■ **Exercise data**
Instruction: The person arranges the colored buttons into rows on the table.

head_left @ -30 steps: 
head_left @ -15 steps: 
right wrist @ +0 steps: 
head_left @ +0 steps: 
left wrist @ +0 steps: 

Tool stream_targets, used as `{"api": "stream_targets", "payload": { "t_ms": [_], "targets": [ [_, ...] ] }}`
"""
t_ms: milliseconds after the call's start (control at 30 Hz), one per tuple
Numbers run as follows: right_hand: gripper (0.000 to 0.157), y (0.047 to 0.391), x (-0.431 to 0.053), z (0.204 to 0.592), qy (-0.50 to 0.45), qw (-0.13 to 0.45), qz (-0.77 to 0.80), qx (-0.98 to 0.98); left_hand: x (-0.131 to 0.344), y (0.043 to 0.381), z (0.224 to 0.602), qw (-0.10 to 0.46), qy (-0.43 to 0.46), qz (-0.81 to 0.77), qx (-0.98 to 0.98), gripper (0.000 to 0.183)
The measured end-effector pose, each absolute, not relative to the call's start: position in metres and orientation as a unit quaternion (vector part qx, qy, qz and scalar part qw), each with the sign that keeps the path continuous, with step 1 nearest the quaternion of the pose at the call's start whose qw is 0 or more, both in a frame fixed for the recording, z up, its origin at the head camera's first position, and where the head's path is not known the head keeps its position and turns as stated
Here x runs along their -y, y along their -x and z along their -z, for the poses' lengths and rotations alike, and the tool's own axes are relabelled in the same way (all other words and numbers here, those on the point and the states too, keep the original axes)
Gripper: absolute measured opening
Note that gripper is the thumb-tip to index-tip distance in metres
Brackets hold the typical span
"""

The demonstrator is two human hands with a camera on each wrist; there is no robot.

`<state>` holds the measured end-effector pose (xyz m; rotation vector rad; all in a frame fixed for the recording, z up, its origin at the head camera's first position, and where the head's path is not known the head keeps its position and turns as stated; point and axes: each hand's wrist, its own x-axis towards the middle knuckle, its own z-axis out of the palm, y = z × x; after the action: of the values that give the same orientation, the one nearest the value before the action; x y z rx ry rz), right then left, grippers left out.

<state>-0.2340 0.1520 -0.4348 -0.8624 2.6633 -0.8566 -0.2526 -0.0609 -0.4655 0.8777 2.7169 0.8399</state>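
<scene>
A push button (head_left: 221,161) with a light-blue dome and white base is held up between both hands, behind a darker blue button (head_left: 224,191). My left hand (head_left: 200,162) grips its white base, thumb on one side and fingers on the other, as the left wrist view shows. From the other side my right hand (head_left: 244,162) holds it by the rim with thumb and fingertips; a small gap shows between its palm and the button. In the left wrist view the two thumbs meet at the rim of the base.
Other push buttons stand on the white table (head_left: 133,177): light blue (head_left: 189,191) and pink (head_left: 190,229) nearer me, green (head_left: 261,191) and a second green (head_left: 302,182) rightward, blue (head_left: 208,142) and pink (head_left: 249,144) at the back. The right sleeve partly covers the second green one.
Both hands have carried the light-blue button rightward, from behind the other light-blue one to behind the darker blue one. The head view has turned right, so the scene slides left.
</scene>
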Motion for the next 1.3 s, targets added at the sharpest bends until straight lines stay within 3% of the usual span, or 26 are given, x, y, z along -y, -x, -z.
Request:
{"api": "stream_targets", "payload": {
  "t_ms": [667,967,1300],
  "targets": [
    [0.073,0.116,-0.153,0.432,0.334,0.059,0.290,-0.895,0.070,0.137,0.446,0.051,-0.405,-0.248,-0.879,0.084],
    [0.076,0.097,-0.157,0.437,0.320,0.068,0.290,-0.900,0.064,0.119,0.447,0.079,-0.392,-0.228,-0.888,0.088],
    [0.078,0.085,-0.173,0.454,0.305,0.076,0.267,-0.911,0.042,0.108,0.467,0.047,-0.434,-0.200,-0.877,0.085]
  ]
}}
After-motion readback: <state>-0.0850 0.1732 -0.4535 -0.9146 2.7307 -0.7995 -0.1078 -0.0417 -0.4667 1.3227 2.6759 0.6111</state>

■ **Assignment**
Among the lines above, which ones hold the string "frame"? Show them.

■ **Result**
The measured end-effector pose, each absolute, not relative to the call's start: position in metres and orientation as a unit quaternion (vector part qx, qy, qz and scalar part qw), each with the sign that keeps the path continuous, with step 1 nearest the quaternion of the pose at the call's start whose qw is 0 or more, both in a frame fixed for the recording, z up, its origin at the head camera's first position, and where the head's path is not known the head keeps its position and turns as stated
`<state>` holds the measured end-effector pose (xyz m; rotation vector rad; all in a frame fixed for the recording, z up, its origin at the head camera's first position, and where the head's path is not known the head keeps its position and turns as stated; point and axes: each hand's wrist, its own x-axis towards the middle knuckle, its own z-axis out of the palm, y = z × x; after the action: of the values that give the same orientation, the one nearest the value before the action; x y z rx ry rz), right then left, grippers left out.

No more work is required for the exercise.